La música está hecha a la medida del hombre. Por eso la hay de todas clases, por eso la celeridad de los tiempos ha hecho que haya modas que cambian, que dejan atrás a algunos artistas brillantes, que no han nacido en el momento y el lugar precisos para pasar a la historia. Uno de esos hombres es Jay Reatard, que nunca será el Mozart del rock aunque lo fuera, a pesar de haber nacido como él en el país más rico del mundo. Este es un intento de convertir a algunos fieles en adeptos de este genio del rock, que ha obrado verdaderos milagros en la comprensión del género como un fenómeno moderno en el nuevo siglo. Por eso, sin más dilación, me lanzo a pedir la canonización musical de Jimmy Lee Lindsey Jr.
Habría muchas razones para pedir su ascensión al trono de las leyendas sólo echando un vistazo a su discografía. Lo más evidente es recordar Blood Visions y Watch Me Fall, sus dos discos en solitario, sencillamente brillantes, perfectos, reveladores. Deberían ser la meca de los amantes del rock hoy en día. También habría que recordar sus colecciones de singles. Una jodida lección de cómo se reía de la concepción del formato como el Wonderwall de unos Oasis encumbrados ya en el 2000 al Olimpo más intocable de los dioses.
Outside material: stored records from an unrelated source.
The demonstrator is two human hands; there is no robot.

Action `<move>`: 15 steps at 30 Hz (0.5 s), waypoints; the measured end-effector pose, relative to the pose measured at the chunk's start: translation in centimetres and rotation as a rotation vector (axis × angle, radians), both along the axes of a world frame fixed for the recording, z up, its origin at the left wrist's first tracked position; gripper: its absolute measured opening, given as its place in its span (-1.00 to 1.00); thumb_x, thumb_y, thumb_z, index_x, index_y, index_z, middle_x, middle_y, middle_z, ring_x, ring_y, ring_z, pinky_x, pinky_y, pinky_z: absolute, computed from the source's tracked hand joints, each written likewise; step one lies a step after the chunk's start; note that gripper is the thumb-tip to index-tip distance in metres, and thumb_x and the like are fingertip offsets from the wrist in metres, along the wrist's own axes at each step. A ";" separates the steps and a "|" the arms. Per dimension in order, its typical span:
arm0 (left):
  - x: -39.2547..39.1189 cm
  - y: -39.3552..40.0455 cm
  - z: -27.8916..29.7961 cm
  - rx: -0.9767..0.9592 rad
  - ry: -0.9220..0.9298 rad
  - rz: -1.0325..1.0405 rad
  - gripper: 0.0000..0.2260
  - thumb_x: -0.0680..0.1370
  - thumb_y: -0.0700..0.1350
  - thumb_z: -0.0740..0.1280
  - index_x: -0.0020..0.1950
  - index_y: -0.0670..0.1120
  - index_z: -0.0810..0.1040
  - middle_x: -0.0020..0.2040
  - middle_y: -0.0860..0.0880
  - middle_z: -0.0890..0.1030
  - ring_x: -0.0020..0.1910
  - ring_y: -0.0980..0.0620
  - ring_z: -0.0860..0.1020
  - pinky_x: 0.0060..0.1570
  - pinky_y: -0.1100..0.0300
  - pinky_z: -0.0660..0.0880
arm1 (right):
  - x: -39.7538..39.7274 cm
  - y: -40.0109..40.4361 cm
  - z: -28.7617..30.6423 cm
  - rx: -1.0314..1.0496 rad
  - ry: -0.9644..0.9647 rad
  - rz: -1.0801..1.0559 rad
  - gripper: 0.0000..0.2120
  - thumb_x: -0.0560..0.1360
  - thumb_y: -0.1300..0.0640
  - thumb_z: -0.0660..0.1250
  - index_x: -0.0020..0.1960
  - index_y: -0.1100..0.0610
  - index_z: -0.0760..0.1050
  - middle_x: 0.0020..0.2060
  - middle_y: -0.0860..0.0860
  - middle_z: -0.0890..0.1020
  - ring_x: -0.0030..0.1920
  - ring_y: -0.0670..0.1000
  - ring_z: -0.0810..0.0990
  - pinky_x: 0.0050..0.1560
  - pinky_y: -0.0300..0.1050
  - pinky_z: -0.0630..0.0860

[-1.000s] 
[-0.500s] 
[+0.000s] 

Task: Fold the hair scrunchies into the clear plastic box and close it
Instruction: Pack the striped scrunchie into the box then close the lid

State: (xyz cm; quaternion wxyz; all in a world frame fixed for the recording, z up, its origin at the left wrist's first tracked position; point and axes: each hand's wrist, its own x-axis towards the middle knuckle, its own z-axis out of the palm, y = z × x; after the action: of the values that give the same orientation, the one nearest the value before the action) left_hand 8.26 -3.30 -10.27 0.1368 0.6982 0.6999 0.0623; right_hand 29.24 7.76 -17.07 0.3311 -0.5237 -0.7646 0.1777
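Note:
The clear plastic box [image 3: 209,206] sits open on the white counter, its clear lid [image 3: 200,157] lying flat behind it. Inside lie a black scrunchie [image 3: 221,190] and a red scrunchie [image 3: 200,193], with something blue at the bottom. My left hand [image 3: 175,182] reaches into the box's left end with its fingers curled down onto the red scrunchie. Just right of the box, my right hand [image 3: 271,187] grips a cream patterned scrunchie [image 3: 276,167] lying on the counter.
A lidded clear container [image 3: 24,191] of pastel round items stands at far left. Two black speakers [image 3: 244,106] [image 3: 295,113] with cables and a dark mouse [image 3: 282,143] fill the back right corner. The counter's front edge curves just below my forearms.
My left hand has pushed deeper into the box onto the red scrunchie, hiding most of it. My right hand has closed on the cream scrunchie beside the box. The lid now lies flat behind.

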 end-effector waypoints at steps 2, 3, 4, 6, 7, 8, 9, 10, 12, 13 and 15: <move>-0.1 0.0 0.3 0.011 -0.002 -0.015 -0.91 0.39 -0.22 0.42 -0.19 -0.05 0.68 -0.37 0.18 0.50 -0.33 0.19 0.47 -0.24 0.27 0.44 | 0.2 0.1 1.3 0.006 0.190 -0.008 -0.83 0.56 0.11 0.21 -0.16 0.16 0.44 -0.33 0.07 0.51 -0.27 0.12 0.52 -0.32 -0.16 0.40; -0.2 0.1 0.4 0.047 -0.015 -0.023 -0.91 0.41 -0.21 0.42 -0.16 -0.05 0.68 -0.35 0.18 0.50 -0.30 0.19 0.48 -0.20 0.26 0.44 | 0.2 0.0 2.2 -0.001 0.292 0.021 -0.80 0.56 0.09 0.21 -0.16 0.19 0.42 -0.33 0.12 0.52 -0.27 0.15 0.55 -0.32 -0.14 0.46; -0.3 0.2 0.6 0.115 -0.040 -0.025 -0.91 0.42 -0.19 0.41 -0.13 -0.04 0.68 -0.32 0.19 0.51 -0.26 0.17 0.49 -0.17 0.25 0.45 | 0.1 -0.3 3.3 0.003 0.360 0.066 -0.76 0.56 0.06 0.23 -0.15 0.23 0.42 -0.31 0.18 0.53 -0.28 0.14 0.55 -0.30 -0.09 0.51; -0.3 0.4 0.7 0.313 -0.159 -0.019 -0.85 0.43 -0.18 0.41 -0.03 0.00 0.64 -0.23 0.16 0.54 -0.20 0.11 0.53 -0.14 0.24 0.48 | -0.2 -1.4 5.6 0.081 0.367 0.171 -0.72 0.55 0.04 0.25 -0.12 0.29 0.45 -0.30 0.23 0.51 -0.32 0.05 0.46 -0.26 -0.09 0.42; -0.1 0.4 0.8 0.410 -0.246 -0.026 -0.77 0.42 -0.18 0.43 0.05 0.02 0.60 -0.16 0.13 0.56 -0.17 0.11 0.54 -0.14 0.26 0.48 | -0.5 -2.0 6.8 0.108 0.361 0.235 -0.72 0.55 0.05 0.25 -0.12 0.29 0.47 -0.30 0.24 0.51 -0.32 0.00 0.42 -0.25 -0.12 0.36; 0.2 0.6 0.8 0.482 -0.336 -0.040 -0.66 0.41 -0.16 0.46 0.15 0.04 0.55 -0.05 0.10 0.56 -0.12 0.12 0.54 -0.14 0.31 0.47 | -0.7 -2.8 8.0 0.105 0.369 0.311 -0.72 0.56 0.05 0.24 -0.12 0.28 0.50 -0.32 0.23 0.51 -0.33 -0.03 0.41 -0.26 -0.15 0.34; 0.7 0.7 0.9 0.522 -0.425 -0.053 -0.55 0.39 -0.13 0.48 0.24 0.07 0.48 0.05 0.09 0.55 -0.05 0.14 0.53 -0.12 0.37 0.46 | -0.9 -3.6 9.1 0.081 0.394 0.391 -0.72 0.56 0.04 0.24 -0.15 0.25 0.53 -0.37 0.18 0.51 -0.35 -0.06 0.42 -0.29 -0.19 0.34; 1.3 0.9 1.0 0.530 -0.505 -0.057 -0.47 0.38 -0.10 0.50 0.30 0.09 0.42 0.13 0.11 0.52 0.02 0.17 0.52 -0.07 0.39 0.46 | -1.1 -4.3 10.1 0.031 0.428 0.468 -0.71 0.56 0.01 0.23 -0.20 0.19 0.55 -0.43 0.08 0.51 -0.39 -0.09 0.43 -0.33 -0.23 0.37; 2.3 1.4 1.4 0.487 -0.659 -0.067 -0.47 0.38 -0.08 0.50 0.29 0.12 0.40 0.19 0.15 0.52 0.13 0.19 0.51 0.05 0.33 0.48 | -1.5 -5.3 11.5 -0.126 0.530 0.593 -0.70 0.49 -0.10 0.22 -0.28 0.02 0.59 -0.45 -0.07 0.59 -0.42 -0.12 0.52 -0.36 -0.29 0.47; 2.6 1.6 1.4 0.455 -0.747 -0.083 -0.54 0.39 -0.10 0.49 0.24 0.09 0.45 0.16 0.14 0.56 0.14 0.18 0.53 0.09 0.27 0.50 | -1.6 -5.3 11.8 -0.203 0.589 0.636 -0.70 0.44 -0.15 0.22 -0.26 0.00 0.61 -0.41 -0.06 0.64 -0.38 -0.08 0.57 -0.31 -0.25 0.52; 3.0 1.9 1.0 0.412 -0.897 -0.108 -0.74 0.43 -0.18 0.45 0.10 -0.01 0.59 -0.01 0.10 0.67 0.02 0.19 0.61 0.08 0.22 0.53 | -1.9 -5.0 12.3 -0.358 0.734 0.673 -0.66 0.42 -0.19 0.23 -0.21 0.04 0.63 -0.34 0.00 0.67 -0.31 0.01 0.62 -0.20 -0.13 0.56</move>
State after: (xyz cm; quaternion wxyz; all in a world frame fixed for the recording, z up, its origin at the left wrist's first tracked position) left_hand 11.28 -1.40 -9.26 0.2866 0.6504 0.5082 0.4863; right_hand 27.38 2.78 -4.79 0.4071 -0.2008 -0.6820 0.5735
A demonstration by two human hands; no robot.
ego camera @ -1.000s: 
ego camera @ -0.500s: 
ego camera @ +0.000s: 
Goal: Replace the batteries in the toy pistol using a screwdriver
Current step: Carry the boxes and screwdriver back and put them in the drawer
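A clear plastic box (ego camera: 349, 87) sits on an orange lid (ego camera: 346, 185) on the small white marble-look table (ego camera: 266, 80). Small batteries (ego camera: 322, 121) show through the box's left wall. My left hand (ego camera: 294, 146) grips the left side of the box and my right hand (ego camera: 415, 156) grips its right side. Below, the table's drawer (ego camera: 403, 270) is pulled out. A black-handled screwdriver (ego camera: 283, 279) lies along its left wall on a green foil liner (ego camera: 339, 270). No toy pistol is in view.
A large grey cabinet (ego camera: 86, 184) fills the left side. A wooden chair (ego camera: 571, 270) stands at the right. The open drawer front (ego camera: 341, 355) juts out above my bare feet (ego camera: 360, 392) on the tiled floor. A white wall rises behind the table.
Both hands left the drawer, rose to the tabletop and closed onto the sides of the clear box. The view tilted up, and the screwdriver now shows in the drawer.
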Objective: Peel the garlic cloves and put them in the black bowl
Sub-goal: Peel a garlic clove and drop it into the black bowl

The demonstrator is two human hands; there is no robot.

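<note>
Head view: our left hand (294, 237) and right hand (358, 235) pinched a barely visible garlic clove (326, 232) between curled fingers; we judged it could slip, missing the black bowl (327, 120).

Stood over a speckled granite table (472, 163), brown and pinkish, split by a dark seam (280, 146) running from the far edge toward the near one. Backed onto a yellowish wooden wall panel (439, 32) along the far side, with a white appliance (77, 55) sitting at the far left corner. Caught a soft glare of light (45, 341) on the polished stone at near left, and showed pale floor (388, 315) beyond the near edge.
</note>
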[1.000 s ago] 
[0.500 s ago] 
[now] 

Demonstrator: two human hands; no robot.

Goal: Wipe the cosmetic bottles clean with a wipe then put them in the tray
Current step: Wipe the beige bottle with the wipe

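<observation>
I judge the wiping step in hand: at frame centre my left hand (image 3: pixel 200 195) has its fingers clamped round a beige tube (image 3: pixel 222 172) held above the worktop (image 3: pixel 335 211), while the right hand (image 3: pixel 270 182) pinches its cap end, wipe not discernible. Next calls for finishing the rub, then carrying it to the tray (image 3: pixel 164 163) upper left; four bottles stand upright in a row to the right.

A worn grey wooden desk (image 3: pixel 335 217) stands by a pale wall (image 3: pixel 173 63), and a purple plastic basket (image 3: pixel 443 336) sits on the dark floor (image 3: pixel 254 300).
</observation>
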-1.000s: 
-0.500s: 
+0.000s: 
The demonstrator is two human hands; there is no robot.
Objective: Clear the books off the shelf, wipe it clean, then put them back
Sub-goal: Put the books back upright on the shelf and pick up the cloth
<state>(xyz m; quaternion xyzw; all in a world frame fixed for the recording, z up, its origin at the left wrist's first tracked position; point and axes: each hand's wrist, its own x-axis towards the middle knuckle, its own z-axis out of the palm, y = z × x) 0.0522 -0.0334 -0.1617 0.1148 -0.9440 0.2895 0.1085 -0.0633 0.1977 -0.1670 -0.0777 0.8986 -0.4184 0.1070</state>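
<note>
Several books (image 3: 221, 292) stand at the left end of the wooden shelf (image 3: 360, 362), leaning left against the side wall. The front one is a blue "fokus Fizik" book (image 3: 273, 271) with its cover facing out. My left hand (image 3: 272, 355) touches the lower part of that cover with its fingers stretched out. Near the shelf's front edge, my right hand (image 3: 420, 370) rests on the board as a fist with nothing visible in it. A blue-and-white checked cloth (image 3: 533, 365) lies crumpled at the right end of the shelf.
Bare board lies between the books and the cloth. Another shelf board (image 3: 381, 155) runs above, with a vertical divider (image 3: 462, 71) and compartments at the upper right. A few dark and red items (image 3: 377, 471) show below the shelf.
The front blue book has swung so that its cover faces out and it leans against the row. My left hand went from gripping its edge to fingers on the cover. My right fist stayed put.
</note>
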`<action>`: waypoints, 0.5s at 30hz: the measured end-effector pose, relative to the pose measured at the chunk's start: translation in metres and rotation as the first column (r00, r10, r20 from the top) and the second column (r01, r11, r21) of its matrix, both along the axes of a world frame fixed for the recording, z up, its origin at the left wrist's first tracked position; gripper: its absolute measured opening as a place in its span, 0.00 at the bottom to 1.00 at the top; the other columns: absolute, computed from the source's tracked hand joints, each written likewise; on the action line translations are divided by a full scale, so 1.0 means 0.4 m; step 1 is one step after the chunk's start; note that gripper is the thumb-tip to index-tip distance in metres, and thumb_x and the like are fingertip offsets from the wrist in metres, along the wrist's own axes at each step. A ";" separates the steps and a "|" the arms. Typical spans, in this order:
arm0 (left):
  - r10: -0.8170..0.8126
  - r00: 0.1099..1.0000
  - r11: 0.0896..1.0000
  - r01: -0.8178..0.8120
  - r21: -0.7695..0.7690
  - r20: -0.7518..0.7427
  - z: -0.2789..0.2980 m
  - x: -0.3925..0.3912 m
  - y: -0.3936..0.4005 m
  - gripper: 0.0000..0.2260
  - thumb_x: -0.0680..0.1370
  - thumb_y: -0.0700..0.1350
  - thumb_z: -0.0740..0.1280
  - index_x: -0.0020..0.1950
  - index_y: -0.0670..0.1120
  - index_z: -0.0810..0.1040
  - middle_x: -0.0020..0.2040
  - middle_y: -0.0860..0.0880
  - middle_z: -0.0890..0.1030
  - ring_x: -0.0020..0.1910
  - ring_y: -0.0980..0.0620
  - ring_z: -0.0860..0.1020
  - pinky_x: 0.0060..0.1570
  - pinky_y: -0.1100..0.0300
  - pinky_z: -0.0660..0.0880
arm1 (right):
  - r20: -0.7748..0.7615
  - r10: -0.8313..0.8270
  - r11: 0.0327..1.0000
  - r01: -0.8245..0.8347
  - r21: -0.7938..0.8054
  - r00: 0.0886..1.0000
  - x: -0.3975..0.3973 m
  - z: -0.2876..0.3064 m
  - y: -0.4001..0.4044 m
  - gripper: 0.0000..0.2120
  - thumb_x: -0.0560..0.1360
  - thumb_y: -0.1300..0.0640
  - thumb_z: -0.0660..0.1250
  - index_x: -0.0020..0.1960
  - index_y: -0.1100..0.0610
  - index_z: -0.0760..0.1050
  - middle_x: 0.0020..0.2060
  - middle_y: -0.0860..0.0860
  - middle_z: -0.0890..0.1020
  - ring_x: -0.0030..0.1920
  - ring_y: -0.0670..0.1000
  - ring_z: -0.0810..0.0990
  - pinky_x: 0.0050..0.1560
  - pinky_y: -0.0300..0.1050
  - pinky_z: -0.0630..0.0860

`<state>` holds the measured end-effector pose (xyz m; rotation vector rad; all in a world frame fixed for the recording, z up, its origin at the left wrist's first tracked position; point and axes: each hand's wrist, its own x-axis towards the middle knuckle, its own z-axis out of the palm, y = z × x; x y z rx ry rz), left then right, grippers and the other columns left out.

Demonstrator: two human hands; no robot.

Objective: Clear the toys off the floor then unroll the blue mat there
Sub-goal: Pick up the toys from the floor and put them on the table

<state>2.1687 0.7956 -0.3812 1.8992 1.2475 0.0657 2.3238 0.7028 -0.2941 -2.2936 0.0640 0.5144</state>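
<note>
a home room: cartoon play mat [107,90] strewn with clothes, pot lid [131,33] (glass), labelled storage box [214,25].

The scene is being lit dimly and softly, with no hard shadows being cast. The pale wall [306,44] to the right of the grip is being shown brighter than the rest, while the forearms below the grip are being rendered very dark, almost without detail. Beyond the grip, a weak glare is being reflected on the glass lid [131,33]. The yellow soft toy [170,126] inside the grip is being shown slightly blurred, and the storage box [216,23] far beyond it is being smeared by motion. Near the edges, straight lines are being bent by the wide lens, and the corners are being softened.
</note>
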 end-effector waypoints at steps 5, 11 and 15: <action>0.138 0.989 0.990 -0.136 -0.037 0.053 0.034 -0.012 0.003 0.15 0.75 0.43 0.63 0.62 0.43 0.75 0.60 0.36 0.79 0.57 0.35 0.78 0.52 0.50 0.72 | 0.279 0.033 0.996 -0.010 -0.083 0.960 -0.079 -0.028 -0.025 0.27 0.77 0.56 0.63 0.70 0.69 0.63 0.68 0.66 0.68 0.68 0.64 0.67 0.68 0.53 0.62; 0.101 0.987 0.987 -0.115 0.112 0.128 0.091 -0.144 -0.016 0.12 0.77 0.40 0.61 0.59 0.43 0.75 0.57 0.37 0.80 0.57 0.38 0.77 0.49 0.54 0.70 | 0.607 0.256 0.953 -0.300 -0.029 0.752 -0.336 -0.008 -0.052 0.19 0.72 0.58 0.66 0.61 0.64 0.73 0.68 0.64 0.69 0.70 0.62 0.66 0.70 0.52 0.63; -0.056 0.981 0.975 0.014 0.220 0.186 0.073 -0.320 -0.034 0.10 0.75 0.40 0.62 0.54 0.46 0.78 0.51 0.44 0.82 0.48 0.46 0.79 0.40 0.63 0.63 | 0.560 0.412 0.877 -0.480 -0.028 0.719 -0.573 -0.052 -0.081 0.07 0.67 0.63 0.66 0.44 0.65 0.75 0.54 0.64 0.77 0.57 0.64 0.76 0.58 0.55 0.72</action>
Para que salgan de duda los agnósticos y ateos sólo hay mil y una pruebas de que no se trata de un músico corriente.
Sin embargo, lo que le hace más cercano que ningún otro artista antes es que precisamente tiene un componente mucho más humano. Se nota que no es una de esas estrellas fugaces de cara bonita, que jamás fue a la playa a fardar de tatuajes o que quiso ser un dios de verdad. Lo que le hace tan importante es que él no comenzó a entender su música tras años de tocarla sobre un escenario. Su camino fue justo el contrario al de aquellos niños desaliñados que sueñan con subirse a un escenario sólo por el morbo de ser observados. Como los genios del pasado, con sólo 15 años ya sabía lo que quería hacer, y lo hacía. Tocaba en los garitos más cutres y cantaba para él. Era una carrera contra su vida, no contra el mundo, que siempre entiende las cosas tarde y mal.
Este descaro maduro se tradujo en canciones que tenían carácter, una identidad propia desde el principio. Otros se pegan la vida buscándola o cambiándola por dinero como quien cambia caramelos en el patio del colegio. Y allí estaba siempre el fuzz desgarrado de épocas violentas que viven exiliadas siempre en el underground de los justos, las líneas melódicas que muchos asocian con el punk americano de la costa, pero que destilaba más bien a raudales la soledad agobiante del desierto, los ritmos frenéticos de quien tiene prisa por sacar todo lo que lleva dentro. Eso es el punk, y no tenía el sabor de quien buscaba la muerte, sino de quien huía de ella. Como él mismo dijo… En Watch Me Fall, su último disco, estaba presente en sus letras el miedo a la muerte, que lo amenazaba en la sombra. No era para menos, después de vivir la pérdida de varios de sus amigos. Pero en sus letras anteriores, ya se veía perfectamente que no cumplía el estereotipo del rockero gamberrete al que todo se la suda. Aunque el público buscase siempre esa violencia desenfrenada que lo empezaba a dar a conocer. Él mismo lo explicó a la perfección: I can’t see your face, ‘cause i’m looking at you – My Shadow. La versión moderna de «miro al bosque porque no puedo ver los árboles».
Pero no nos quedemos sólo en esta canción, una de las más conocidas del cantante, o en el directo, donde da una lección de cómo puede sonar un trío directo sin tonterías. Tampoco en sus varios e interesantes proyectos: The Reatards (de los que tomó su apellido), Lost Sounds, Bad Times, The Final Solutions, Nervous Patterns, Angry Angles, Destruction Unit y Terror Visions, además de algún otro que tenía en la chistera. Sino en su creciente influencia en muchos grupos destacados de la actualidad: Wavves (que recuperó a sus lugartenientes Billy Hayes y Stephen Pope), Fang Island, Fidlar, Bass Drums of Death, Jeff the Brotherhood, Parquet Courts o Ty Segall, sin duda el alumno más aventajado.
Cierto que hay otros rockeros que han caído por el camino que merecen también gran reconocimiento, y que a pesar de su relevancia han vivido siempre en un segundo plano en décadas poco preparadas para el rock, como King Khan, Oblivians, Compulsive Gamblers, Reigning Sound, The Spaceshits, The Deadly Snakes… Pero sólo uno de ellos merece ser canonizado por encima de todos ellos. Y ése es el grandiosísimo Jay Reatard.